■ Work required
Read through the data and count the lines that contain the string "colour"; give only the result.

══ Provided records

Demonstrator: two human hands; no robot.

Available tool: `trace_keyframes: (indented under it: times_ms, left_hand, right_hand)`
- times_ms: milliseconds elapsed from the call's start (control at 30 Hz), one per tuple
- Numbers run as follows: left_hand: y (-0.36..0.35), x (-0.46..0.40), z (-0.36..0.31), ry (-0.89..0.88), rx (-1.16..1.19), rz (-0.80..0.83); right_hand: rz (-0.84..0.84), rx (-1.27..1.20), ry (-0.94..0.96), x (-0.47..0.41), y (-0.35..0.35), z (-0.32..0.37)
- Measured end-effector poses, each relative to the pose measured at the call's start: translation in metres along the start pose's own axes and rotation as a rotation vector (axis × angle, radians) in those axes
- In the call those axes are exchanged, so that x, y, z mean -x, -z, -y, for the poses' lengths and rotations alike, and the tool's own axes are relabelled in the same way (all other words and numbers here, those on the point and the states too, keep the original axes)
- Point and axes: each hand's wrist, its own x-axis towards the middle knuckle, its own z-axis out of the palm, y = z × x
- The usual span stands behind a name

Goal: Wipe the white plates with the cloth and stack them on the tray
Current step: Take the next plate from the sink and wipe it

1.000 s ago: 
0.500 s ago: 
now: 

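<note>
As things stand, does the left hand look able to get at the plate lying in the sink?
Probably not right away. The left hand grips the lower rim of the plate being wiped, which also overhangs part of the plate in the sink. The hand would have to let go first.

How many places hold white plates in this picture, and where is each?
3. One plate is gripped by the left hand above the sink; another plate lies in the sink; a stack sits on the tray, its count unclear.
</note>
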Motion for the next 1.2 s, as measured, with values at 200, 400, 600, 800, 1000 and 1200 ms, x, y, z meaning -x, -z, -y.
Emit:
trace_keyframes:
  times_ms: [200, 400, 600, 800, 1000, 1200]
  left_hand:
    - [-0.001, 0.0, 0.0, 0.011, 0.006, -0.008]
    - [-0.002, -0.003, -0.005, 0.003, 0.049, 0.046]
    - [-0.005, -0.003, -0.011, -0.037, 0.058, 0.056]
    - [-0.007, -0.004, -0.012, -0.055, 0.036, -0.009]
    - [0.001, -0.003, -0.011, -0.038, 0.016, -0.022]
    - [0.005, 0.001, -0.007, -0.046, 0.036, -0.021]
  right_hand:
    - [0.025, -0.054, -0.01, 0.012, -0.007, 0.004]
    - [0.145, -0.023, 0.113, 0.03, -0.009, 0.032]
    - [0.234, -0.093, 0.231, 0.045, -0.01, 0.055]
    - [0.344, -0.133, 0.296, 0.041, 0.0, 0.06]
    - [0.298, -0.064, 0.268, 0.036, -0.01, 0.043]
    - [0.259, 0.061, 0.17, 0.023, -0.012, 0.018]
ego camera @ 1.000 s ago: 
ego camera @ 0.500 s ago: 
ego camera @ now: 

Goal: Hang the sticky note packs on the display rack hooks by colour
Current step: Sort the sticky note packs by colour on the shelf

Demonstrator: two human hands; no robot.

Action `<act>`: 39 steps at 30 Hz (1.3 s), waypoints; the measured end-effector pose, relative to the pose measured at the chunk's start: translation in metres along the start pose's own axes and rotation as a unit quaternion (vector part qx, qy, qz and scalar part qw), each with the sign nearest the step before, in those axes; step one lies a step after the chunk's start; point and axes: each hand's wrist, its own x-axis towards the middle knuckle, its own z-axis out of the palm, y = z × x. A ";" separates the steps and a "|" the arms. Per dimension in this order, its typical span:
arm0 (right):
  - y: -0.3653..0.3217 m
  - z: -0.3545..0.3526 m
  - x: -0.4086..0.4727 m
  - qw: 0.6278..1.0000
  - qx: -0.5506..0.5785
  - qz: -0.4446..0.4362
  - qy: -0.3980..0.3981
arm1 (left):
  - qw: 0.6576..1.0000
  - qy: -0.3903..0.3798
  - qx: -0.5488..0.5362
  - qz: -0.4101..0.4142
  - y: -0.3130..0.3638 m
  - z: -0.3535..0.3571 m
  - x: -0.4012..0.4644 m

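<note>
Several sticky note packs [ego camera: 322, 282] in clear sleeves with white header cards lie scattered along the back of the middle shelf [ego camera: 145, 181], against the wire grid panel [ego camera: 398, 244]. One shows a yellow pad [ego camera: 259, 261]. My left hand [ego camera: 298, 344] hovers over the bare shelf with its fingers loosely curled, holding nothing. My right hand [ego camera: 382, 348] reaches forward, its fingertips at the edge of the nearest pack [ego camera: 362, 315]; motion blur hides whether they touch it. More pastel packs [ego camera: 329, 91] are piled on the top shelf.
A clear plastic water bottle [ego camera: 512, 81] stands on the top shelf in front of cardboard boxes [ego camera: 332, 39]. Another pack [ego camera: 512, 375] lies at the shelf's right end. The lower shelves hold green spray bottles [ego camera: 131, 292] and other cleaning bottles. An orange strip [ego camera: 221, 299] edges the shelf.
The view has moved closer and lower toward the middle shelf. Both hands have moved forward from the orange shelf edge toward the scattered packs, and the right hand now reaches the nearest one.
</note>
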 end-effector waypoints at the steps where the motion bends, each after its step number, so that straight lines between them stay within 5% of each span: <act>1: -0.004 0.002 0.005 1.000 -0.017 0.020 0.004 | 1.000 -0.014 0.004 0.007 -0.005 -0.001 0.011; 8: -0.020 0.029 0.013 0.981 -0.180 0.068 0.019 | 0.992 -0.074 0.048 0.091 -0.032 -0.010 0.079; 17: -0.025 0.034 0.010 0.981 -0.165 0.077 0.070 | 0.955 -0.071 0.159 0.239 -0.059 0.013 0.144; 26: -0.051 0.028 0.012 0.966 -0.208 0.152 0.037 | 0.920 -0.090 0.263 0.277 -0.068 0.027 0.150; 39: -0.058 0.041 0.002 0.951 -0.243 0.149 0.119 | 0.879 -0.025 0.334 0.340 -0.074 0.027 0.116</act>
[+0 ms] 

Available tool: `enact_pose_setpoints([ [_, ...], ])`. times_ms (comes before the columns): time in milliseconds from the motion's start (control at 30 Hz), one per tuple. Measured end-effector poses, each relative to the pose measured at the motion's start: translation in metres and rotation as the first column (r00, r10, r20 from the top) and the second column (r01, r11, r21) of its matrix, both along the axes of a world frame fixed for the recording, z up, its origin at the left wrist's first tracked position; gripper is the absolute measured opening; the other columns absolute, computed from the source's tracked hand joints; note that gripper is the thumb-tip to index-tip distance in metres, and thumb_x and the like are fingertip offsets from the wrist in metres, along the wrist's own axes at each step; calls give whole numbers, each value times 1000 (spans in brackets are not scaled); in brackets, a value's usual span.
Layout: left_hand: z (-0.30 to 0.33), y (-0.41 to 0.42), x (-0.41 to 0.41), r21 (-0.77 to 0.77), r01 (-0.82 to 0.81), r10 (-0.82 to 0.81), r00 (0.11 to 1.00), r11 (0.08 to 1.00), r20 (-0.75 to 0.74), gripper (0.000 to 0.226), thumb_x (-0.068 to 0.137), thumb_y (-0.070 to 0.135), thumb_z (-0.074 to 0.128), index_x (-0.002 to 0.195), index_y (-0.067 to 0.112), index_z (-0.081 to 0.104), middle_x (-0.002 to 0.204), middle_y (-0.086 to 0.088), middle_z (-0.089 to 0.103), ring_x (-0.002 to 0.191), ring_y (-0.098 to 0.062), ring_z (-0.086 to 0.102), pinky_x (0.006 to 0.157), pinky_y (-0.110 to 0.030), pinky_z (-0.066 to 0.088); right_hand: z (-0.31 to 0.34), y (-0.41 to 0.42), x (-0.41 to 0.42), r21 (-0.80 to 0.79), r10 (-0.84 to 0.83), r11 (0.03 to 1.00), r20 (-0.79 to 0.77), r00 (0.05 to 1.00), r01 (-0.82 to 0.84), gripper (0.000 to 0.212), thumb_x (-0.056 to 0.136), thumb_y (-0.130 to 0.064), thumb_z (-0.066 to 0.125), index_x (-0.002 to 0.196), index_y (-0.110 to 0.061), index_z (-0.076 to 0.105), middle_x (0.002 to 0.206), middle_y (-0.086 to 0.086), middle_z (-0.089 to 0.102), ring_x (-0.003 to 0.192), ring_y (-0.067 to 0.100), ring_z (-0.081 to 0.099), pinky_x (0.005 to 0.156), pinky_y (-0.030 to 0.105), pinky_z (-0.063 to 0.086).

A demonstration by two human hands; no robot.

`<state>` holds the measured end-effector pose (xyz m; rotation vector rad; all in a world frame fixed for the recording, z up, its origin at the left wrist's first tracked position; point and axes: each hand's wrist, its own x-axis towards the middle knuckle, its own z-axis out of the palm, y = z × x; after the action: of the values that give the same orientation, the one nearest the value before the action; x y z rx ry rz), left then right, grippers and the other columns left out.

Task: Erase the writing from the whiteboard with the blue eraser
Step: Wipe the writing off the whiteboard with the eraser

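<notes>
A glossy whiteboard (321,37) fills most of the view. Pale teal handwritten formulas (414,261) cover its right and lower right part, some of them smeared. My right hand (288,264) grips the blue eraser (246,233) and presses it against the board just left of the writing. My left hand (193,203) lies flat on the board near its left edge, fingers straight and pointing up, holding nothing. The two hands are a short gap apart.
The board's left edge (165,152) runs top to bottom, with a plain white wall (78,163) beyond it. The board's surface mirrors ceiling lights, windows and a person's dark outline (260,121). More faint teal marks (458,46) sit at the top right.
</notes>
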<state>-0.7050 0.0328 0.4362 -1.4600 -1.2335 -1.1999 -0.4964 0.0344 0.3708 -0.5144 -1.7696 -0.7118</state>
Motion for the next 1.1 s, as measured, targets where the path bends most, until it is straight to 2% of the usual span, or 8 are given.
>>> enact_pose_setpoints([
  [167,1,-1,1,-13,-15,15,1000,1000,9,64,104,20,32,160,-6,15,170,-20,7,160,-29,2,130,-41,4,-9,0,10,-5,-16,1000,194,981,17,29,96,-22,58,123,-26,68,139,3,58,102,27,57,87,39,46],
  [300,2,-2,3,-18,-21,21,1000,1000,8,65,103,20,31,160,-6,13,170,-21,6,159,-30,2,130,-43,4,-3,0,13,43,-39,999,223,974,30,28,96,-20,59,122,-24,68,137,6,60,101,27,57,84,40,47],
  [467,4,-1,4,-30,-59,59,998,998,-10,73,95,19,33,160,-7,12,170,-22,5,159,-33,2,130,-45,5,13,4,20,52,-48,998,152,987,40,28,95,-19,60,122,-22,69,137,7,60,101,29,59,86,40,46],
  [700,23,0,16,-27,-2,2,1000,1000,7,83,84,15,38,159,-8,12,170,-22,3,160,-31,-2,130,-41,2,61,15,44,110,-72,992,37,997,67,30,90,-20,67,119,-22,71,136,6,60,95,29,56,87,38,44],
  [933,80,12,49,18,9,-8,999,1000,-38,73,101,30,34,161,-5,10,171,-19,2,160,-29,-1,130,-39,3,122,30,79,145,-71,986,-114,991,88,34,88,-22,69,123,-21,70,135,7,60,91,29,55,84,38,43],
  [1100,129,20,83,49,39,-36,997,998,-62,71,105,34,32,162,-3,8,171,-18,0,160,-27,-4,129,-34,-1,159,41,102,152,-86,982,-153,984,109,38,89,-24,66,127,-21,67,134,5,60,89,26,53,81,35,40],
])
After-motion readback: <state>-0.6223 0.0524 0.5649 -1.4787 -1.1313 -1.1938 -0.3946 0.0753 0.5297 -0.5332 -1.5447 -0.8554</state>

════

■ Answer section
2